A solar-powered pump has helped a Homa Bay County farmer to continuously push water into two upstream ponds where he is rearing at least 1,000 tilapia fish.

Michael Olalo bought the SF1 solar pump from Futurepump in April 2015 to cut the fuel costs he was incurring while using a fossil fuel generator to push water from River Nyorori to his farm.

After seeing the efficiency of the solar powered pump for irrigation, he decided to delve into fish farming to make use of the free sun when the machine is not needed for irrigation.

His land is on the upper part of the river, therefore gravity cannot push water to the farm.

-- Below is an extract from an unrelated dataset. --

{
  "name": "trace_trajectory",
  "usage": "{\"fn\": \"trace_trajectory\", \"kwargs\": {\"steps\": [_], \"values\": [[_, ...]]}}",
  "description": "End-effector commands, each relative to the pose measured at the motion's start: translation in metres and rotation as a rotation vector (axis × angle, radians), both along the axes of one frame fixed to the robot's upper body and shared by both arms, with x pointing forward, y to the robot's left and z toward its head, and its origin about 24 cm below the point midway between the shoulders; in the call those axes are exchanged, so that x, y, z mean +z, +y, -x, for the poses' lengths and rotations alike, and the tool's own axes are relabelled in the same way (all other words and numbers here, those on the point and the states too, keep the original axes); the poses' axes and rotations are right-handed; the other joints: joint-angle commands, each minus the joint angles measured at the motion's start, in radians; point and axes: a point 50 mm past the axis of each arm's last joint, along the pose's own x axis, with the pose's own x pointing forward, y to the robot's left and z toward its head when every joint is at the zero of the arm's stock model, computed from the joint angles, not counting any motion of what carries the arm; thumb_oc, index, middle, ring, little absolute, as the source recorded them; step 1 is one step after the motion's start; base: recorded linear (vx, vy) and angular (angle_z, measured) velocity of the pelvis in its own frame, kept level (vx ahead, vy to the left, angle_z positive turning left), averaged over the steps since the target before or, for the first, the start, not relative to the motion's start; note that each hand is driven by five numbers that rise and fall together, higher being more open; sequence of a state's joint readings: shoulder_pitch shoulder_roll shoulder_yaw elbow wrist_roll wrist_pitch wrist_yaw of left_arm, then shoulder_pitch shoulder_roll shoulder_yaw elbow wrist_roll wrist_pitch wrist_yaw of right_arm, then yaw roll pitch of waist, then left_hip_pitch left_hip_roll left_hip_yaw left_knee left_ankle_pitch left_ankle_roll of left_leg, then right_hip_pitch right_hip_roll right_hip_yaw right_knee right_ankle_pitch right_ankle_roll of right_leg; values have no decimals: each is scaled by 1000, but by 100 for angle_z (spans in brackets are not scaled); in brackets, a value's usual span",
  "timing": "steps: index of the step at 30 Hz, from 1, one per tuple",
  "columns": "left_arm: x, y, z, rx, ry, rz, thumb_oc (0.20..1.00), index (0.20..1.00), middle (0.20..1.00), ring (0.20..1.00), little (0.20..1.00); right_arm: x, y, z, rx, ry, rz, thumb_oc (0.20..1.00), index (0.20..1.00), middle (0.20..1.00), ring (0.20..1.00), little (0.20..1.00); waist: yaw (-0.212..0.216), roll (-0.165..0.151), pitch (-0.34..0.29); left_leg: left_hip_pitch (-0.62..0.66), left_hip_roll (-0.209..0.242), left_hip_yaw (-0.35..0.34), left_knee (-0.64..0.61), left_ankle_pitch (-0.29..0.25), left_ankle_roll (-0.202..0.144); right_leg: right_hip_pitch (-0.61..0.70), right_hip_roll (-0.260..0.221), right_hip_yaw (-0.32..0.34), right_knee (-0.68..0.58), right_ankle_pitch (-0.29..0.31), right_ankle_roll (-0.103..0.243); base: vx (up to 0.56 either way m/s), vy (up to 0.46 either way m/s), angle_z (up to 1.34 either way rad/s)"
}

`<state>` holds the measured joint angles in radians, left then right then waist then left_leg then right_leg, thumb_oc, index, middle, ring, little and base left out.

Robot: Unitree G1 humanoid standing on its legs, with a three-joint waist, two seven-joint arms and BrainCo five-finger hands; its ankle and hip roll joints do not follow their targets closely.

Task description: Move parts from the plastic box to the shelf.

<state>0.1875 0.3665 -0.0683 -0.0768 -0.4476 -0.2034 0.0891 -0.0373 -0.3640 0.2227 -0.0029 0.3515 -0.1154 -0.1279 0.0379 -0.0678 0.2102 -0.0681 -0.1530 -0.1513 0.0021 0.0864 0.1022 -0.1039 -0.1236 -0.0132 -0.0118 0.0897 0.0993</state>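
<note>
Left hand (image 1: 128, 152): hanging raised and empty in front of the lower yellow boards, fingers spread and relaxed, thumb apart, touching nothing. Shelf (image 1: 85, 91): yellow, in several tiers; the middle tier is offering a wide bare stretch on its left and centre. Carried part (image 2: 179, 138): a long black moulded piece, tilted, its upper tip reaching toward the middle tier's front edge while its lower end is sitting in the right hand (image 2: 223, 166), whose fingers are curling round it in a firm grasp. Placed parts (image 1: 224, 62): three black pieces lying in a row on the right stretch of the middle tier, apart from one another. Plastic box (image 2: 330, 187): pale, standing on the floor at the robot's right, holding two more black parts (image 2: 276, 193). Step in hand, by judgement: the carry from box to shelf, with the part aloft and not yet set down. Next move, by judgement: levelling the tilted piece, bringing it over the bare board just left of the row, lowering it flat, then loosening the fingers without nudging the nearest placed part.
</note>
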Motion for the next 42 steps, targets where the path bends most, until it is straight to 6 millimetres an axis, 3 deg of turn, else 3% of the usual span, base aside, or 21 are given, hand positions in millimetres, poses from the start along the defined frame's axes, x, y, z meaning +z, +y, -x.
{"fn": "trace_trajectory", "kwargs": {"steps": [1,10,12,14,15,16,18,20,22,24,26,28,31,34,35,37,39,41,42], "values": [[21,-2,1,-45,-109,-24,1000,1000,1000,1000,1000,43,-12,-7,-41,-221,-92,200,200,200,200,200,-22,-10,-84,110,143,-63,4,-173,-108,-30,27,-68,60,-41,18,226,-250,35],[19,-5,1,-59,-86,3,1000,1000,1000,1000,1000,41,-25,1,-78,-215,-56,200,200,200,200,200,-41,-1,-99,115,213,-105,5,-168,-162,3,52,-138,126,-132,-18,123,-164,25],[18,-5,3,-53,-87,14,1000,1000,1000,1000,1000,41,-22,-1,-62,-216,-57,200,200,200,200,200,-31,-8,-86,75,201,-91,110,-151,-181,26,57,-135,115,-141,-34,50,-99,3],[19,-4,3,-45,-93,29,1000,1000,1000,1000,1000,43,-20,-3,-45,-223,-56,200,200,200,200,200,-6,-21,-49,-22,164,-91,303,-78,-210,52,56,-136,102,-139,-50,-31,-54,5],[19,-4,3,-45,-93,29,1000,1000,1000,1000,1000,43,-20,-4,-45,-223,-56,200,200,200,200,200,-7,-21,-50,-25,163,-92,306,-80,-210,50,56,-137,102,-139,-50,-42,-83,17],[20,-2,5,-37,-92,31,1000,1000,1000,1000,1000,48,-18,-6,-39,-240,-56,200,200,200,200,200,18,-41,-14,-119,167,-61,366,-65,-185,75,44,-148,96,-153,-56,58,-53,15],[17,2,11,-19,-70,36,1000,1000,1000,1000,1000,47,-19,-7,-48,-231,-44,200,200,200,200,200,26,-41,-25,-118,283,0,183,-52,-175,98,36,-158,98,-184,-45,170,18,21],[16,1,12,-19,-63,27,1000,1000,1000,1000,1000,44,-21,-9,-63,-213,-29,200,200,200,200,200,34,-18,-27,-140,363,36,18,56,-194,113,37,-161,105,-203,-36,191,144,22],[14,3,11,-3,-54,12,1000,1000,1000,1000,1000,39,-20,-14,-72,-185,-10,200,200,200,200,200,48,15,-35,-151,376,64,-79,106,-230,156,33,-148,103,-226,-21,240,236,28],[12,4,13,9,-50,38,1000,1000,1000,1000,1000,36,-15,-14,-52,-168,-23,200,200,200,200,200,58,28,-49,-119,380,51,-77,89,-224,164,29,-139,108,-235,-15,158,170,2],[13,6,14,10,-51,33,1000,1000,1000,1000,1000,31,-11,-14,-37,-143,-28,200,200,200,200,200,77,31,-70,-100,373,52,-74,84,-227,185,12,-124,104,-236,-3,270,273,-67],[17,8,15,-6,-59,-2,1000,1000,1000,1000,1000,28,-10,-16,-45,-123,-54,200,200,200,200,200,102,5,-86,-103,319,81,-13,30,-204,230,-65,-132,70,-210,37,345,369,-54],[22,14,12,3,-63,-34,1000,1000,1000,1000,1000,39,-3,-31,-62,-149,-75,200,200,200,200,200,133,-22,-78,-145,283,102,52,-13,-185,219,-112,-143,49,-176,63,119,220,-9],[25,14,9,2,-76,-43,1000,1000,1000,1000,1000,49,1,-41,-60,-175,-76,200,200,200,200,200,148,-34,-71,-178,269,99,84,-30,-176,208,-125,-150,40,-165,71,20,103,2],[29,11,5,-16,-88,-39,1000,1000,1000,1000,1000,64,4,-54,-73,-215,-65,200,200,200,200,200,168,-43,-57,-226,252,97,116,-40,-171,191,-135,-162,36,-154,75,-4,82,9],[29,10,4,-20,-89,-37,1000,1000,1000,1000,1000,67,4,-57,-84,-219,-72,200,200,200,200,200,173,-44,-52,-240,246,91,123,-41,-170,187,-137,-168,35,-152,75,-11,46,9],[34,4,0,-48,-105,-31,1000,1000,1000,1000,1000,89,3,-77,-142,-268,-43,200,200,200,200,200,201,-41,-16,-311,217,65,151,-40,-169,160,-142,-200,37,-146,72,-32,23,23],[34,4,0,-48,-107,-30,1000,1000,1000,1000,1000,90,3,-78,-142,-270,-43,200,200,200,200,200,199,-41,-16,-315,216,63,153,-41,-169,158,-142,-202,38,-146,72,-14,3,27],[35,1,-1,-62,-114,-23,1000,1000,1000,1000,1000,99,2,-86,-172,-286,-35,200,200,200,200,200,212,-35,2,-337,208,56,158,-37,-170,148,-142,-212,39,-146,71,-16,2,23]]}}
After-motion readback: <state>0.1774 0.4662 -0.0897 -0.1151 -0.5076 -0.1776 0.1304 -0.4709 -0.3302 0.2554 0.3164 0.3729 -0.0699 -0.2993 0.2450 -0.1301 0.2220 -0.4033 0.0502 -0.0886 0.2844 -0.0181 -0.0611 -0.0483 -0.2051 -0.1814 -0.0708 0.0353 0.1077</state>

Irrigation is done once, twice or thrice a week depending on the severity of the weather.

“I used to spend Sh300 twice or thrice a week in fueling the generator to pump water to irrigate my watermelons. When I could not afford the fuel, the crops remained water-stressed. I no longer worry about the money or the rain. I have water every time I want it because the sun is always available,” he said.

The two 10m by 20m ponds have 500 fish each, which he introduced in June, 2016.

After pumping the water into the first one, the overflow goes to the second pond before flowing back to the river by gravity.

The pump operates through the day with interruptions only occurring when he wants to direct the water to irrigate crops.

Silt does not get into the pond because he uses pipes that float in the river in combination with a coarse filter. This is good, as accumulation of silt reduces the depth of ponds, therefore, exposing fish to predators as well as harsh weather. Silt also reduces gaseous exchange due to clogging of fish gills.

A tilapia fish is sold at between Sh250 and Sh400, depending on the size.

“I hope to start selling the fish by the end of December and January 2017. From the 1,000 fish, I am expecting at least Sh300,000. It is good money for expanding farming as well as catering for other family needs,” said Olalo.

His watermelons, which he harvested in November, earned him Sh45,000. The crop only didn’t do well because hailstones fell during flowering.

“Comparing the one-time expense of buying the solar pump from Futurepump to the cost of buying fuels every time I needed water shows it’s a great investment. Besides, a generator cannot rush a fish pond!” he said.